COMMON TROPES – PROTAGONISTS
More common tropes to be understood, avoided, and/or subverted per your desire.
I see dead people. The protagonist is grieving a dead spouse, a dead child, or both. Screenwriters have murdered more fictitious children on the page than the Bubonic Plague. So many tearful scenes over gravesites.
The traumatic past. The protagonist is haunted by a traumatic XYZ that happened in the past. If this is an action or thriller project, very often we’ll get a flashback to the protagonist dealing with a harrowing situation in a military setting. So many dead soldiers in so many locations in Iraq/Afghanistan. This usually involves an IED or an ambush. Very often, the protagonist is inadvertently at fault, and that’s what fuels her sadness.
PTSD. Continuing the thought… In action scripts and various thrillers (especially detective thrillers) our protagonist struggles with PTSD. This is frequently expressed via the action-thriller protagonist go-to: alcoholism. So many empty vodka bottles; so many scenes of the protagonist sitting in a bar, staring at a shot of whiskey, trying to decide whether to do it or not.
Man-child. Oh-so-many comedies are driven by protagonists who just have to learn to grow up. If male, we’re talking about a man-child who still likes to do the dude-bro player party thing, and/or is the nerdy version thereof with the video games and the fixation on pop culture.
Party girl.
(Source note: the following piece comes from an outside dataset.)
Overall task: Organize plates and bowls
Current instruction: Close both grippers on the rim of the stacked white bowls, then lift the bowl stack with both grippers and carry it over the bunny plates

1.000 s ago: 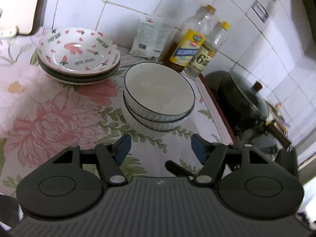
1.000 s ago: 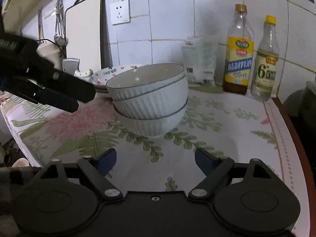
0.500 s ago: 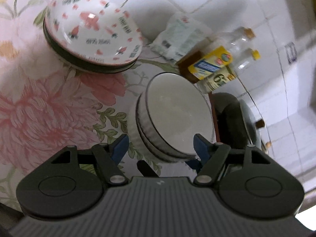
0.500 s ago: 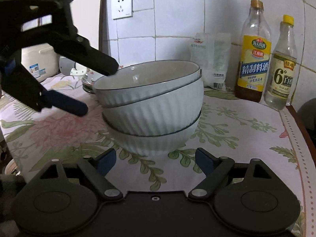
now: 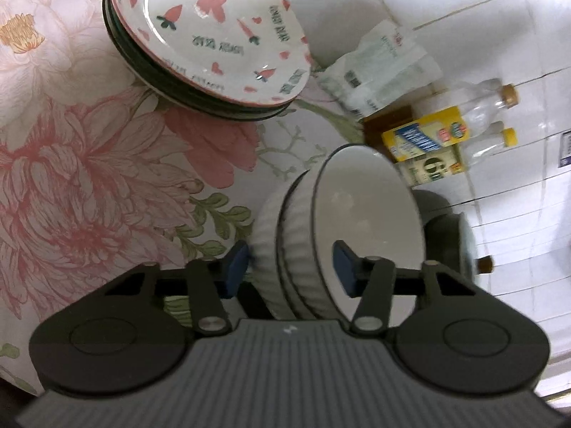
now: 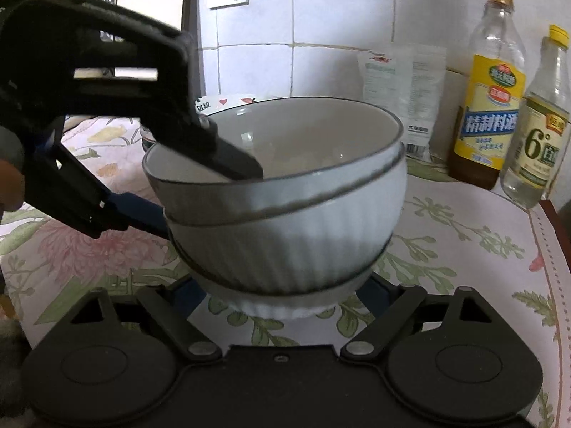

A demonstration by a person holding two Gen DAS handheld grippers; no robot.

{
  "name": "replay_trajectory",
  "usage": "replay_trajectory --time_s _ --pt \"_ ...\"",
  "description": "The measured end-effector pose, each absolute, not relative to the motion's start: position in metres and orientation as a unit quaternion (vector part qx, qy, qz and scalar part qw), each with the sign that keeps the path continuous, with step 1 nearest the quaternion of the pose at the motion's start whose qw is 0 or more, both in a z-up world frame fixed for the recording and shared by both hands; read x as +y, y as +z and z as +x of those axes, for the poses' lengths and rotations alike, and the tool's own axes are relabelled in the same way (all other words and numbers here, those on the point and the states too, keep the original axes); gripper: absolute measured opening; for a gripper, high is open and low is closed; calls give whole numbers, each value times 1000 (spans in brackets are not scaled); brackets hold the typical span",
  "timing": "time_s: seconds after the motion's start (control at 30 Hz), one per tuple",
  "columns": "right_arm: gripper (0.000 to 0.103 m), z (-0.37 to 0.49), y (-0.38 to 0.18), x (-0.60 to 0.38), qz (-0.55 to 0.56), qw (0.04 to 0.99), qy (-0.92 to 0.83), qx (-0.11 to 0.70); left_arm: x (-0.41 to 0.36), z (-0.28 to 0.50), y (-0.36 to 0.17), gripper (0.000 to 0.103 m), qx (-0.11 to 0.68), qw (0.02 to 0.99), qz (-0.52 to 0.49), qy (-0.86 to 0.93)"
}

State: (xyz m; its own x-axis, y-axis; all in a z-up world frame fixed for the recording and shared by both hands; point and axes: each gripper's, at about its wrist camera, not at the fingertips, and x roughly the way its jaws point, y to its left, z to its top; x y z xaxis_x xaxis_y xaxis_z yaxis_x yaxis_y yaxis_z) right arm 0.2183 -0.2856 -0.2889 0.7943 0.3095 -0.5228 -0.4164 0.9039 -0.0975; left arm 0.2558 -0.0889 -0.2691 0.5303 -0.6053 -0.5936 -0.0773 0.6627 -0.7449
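The counter (image 6: pixel 464 221) under a floral cloth carries everything, and a white tiled wall runs along its back edge. Near the middle of it stands the stack of ribbed white bowls (image 6: pixel 285 214), three nested, each with a dark rim line. Toward the back left lies the stack of plates (image 5: pixel 207 42), the top one printed with pink hearts and carrots; it sits apart from the bowls.

The left gripper (image 5: pixel 289 267) comes at the bowl stack from the left, its jaws spread and straddling the wall of the stack: one finger reaches inside the top bowl, the other lies against the ribbed outside below the rim. Whether the pads press the wall cannot be told.

The right gripper (image 6: pixel 282 296) sits low at the near side, jaws wide, with the foot of the bottom bowl between its blue fingers; contact cannot be told.

At the back right corner stand two bottles, a yellow-labelled bottle (image 6: pixel 489 100) and just beside it a clear bottle (image 6: pixel 539 125), with a white packet (image 6: pixel 403 89) leaning on the wall to their left.
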Motion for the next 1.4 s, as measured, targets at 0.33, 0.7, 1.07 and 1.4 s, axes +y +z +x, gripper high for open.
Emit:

If our comedy protagonist is female, her transgressiveness/need to grow up/doesn’t take nothin’ from nobody is usually expressed via booze and random hook-ups.
Good looking. Female characters never seem to know how attractive they are, though they are very frequently strong and fiercely independent. If we were to get a dollar for all of the fiercely independent female protagonists in screenplays, we would have almost as many dollars as we’d get from the dead spouses/kids.
Male characters are often ruggedly handsome or boyishly handsome. If the script is a comedy or romcom, he might also have a spring in his step and/or a twinkle in his eye.
Everything falls apart. If the project is a certain kind of drama (the “Sad Man” drama) or dramedy, we’ll often open with the protagonist losing everything. He comes home to find his wife is cheating on him/announces she wants a divorce; he gets let go from his job; he gets in some kind of legal trouble and/or he loses all his money, etc.
Joe Campbell. If the project is fantasy and/or a certain kind of sci-fi, the protagonist is too clearly a product of Hero With a Thousand Faces. This person lives in a village and some goons attack so they have to go on a journey to get The Thing that will defeat The Evil and along the way they meet supporting protagonists, etc.
Pretentious road movie. Our protagonist’s car breaks down in a small Southwestern town with a kooky name (Revelation, AZ, Pop. 66) that’s chock full of colorful characters. This is more of a ‘90s thing, but still shows up.